Print every line of the listing below, starting with the line that holds "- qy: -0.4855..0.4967" and going on through the line that holds "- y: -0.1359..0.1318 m", both included, and print nothing else.

Top of Data excerpt

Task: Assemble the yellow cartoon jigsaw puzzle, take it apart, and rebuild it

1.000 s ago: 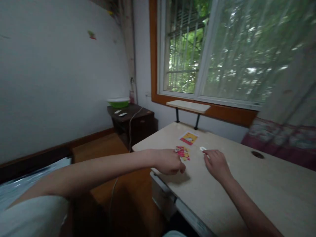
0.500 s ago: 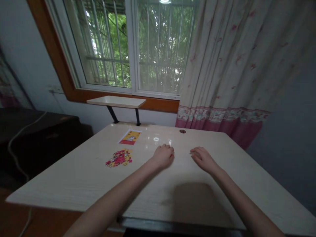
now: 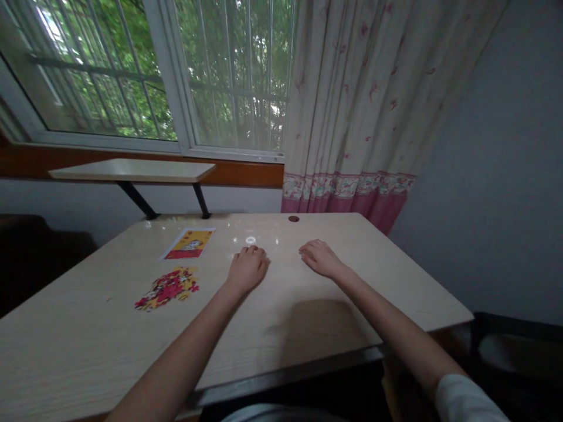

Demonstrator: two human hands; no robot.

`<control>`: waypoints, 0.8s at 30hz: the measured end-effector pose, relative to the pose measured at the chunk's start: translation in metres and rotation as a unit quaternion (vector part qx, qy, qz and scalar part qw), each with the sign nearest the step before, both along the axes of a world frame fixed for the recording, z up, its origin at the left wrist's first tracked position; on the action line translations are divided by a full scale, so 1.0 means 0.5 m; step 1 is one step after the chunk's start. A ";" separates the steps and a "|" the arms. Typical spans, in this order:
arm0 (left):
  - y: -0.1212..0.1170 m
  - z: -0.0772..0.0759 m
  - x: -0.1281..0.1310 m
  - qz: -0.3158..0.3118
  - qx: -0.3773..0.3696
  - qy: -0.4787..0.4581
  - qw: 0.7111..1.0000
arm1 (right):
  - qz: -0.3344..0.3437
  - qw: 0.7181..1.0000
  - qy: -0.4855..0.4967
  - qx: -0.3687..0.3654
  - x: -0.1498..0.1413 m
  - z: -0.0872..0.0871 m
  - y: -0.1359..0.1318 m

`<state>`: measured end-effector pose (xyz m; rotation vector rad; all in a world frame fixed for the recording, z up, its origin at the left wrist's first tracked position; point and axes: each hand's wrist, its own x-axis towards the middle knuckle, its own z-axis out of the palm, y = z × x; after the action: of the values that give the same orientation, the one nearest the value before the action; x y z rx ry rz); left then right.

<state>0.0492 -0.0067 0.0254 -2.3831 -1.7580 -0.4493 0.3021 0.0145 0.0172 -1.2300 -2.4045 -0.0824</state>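
Observation:
My left hand (image 3: 248, 266) rests palm down on the pale wood-grain table (image 3: 246, 346), its fingers loosely bent and holding nothing. To its right, my right hand (image 3: 320, 257) also lies on the tabletop, fingers stretched towards the left and nothing in them. A gap of bare wood separates the two. Left of my left hand is a loose heap of red, yellow, white and black jigsaw pieces (image 3: 169, 288). Just beyond the heap lies a flat printed picture (image 3: 190, 243) in yellow and red with a small white figure and a pale border. Neither hand touches the pieces or the picture.
A small raised shelf (image 3: 136, 170) on black legs stands at the back left. A round brown cable-hole cover (image 3: 294, 218) sits near the far edge. Behind are a barred window (image 3: 237, 76) and a flowered curtain (image 3: 347, 105). A dark chair (image 3: 514, 337) stands at right.
The view has turned to the right, so table, picture and pieces appear further left. Both hands keep about the same place on the table. More of the right side and a chair now show.

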 end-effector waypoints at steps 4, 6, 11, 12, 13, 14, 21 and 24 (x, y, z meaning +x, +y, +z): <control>0.009 -0.009 -0.006 0.025 -0.007 0.002 1.000 | -0.039 0.999 0.002 -0.019 -0.021 0.003 0.016; 0.011 -0.016 -0.006 0.023 -0.020 0.010 0.999 | -0.042 0.999 -0.002 -0.027 -0.029 -0.002 0.017; 0.013 -0.027 0.002 0.005 -0.072 0.023 0.997 | -0.043 0.996 -0.035 -0.071 -0.029 -0.016 0.005; 0.013 -0.029 0.003 0.004 -0.082 0.022 0.996 | -0.048 0.994 -0.044 -0.090 -0.027 -0.018 0.002; 0.013 -0.031 0.004 0.002 -0.090 0.020 0.996 | -0.053 0.991 -0.051 -0.111 -0.025 -0.020 0.000; 0.014 -0.032 0.004 0.000 -0.097 0.018 0.995 | -0.060 0.988 -0.057 -0.131 -0.023 -0.021 -0.002; 0.020 -0.047 0.003 0.037 -0.094 0.014 0.995 | -0.079 0.975 -0.067 -0.196 -0.018 -0.016 -0.006; 0.022 -0.048 0.003 0.039 -0.106 0.016 0.993 | -0.085 0.976 -0.062 -0.190 -0.018 -0.012 -0.006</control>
<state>0.0506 0.0043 0.0012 -2.4305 -1.9666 -0.2227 0.2929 0.0114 0.0113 -1.6434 -2.4919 0.2695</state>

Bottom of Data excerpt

* [Result for this task]
  - qy: -0.4855..0.4967
  - qx: -0.3687..0.3654
  - x: -0.1498..0.1413 m
  - z: -0.0872..0.0871 m
  - y: -0.1359..0.1318 m

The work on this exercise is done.